_Work instructions_
All of the data should be restated word for word.

_Collected data_
————
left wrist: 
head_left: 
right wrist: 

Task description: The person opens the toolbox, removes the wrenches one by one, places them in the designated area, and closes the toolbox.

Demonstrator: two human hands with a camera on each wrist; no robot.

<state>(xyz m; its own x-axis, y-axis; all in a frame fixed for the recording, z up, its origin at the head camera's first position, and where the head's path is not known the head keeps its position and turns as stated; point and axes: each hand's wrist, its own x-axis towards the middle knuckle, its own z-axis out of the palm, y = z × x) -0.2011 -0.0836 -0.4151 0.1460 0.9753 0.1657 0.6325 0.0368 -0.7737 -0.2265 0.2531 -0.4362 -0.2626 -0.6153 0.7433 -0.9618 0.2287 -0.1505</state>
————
_Reply to the exercise_
left wrist: 
head_left: 
right wrist: 

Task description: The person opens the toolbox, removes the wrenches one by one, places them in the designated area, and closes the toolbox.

Demonstrator: two human hands with a camera on each wrist; no robot.

<state>(xyz m; its own x-axis, y-axis; all in a frame fixed for the recording, z up, its origin at the head camera's first position, and where the head's path is not known the head keeps its position and turns as stated; point and axes: each hand's wrist, its own x-axis towards the middle knuckle, its own z-axis out of the palm, y = z × x) -0.2011 -0.0836 -0.4151 0.1460 0.9753 0.1657 0.6325 0.0368 -0.7737 -0.2265 0.2531 -0.4362 -0.2626 -0.6153 0.7433 -0.9618 0.2287 -0.1505</state>

This exercise has nothing further to it.